| EXERCISE OBJECTIVE |
Count the lines below that contain the word "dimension", and state only that number.

(Data items)
■ ■ ■

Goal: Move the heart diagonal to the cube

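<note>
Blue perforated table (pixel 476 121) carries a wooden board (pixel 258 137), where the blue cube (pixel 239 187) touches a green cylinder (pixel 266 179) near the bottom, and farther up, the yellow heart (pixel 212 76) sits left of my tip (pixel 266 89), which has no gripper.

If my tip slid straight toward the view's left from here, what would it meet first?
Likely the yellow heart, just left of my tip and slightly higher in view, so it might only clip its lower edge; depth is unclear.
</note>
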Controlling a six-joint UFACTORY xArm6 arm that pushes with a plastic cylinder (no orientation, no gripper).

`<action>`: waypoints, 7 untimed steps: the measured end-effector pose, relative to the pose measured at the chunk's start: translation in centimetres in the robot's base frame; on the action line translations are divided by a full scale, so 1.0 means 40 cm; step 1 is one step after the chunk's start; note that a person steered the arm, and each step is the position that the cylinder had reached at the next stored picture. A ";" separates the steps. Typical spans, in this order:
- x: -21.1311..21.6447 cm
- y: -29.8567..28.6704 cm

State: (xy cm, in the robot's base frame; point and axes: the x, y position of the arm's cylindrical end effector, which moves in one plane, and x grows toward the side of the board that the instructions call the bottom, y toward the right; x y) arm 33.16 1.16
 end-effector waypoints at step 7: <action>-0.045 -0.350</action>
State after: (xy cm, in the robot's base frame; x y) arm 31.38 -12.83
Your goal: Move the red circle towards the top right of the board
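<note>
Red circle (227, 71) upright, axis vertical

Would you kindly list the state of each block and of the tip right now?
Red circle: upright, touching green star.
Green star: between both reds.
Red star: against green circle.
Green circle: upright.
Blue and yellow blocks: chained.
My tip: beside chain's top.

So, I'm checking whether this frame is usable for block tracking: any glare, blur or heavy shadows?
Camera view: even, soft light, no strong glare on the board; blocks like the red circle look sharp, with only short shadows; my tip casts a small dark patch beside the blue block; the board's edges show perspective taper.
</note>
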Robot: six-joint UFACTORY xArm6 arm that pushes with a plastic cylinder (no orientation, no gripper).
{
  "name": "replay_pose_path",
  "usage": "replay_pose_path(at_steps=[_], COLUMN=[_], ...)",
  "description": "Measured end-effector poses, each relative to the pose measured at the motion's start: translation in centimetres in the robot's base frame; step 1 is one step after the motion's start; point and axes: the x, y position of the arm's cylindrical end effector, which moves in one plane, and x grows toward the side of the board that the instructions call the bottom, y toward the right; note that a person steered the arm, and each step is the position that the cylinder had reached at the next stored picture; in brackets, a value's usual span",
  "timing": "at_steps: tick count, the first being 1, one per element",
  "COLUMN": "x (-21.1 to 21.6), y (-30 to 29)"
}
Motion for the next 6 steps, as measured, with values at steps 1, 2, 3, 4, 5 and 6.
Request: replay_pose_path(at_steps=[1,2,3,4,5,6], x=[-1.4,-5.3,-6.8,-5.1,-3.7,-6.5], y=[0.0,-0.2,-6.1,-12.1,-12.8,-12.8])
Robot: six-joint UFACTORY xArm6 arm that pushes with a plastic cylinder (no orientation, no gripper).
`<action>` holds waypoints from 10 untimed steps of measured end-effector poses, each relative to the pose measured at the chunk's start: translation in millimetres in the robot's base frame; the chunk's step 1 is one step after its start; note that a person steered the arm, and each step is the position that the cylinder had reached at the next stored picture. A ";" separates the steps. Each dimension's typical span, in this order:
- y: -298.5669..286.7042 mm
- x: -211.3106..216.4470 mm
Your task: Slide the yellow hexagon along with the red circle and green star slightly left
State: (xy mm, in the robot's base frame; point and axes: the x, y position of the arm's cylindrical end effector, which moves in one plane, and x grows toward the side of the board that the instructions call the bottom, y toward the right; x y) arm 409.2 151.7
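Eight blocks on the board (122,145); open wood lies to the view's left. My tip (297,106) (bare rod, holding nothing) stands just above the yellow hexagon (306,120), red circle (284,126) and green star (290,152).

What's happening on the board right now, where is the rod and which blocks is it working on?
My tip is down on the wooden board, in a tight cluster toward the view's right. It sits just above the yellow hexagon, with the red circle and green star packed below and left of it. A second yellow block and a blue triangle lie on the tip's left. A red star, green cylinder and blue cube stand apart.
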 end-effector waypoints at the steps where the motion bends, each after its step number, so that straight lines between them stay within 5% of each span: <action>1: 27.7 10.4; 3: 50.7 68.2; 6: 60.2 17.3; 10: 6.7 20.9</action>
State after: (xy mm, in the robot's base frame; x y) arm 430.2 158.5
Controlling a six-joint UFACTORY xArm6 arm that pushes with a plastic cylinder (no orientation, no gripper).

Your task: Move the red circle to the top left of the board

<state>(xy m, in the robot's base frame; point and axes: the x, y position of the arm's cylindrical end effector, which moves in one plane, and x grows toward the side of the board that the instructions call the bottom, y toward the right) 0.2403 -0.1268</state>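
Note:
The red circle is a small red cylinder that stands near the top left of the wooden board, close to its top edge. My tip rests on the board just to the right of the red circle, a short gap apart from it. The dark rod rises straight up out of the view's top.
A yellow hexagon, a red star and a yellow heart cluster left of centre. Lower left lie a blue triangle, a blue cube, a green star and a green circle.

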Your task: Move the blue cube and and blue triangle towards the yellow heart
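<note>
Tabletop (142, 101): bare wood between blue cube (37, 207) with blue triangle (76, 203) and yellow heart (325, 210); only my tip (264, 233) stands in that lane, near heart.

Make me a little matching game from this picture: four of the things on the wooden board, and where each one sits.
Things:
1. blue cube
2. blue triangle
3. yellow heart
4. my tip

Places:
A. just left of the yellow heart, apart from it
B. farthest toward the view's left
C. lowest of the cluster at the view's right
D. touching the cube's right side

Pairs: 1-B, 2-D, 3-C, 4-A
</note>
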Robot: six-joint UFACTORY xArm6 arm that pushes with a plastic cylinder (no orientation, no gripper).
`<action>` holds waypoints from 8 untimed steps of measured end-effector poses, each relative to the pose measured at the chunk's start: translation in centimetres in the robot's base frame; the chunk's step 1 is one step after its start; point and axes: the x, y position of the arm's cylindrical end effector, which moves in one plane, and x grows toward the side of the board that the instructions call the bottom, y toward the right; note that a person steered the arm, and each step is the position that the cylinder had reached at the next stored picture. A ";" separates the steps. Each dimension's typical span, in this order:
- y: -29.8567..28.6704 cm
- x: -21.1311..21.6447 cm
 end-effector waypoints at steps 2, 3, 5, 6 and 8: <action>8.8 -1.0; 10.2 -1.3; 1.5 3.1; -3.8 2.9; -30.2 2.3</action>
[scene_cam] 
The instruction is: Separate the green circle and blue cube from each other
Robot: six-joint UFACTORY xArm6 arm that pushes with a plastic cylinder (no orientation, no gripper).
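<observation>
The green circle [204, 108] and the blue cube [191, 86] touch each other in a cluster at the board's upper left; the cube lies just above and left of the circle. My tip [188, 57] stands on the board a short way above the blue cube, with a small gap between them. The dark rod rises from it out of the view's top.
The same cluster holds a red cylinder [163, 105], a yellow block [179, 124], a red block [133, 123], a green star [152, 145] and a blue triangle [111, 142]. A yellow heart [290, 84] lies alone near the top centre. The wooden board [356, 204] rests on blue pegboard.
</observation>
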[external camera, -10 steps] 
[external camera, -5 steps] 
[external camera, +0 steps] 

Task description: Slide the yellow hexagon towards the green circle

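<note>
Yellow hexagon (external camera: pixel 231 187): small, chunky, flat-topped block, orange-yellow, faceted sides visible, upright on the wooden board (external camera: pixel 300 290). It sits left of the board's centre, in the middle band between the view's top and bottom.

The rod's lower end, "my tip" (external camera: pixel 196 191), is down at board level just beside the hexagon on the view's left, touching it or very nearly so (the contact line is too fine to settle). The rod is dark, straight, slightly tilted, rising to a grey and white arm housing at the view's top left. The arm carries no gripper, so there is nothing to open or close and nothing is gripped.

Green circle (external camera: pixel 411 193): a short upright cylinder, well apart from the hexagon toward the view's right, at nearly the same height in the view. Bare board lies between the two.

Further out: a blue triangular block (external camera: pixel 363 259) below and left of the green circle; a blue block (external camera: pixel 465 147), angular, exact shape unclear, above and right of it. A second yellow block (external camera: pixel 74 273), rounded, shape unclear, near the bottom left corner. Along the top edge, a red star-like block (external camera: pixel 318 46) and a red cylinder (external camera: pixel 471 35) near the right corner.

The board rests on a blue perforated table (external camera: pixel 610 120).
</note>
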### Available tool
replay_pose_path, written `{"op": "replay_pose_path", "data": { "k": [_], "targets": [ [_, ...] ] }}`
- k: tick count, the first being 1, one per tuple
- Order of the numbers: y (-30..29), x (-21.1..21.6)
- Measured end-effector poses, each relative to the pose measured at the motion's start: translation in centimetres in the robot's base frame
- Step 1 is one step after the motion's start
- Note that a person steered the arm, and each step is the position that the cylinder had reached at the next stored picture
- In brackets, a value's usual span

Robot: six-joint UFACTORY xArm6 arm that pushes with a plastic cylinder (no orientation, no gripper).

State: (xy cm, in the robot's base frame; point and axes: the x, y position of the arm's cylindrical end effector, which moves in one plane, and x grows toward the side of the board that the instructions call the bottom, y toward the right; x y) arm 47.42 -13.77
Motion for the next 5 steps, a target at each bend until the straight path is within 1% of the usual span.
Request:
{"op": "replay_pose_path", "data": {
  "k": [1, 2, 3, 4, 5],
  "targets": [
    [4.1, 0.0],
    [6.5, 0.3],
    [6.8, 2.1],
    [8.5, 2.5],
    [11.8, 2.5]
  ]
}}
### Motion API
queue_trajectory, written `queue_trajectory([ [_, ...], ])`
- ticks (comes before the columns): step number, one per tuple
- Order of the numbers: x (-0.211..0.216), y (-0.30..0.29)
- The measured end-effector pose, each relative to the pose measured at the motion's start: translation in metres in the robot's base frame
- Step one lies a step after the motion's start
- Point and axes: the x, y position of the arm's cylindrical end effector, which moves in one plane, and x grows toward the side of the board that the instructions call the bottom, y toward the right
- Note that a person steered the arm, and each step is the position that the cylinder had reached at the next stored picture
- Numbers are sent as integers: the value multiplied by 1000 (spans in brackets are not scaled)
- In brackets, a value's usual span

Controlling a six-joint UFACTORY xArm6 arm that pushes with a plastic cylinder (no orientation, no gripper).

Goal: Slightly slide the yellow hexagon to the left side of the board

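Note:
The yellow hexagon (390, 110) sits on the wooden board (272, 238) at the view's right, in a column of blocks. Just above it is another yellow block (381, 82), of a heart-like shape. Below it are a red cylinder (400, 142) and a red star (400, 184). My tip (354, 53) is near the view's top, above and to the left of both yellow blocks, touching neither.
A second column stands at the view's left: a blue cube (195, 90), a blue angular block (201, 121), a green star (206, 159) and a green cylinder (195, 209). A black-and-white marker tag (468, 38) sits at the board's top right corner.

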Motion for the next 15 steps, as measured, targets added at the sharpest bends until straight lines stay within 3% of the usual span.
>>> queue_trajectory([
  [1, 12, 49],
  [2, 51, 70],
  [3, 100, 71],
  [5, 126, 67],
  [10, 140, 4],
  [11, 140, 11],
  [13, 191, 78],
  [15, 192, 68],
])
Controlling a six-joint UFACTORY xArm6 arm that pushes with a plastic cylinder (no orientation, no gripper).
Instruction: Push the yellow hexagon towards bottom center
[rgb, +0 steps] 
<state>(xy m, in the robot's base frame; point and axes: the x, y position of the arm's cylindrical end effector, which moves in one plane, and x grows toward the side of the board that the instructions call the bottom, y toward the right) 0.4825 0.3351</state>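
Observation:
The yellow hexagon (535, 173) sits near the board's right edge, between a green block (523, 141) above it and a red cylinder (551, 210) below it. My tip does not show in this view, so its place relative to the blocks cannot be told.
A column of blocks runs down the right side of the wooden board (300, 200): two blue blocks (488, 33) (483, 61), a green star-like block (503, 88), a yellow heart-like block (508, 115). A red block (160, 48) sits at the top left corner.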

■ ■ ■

| ANSWER SPACE |
2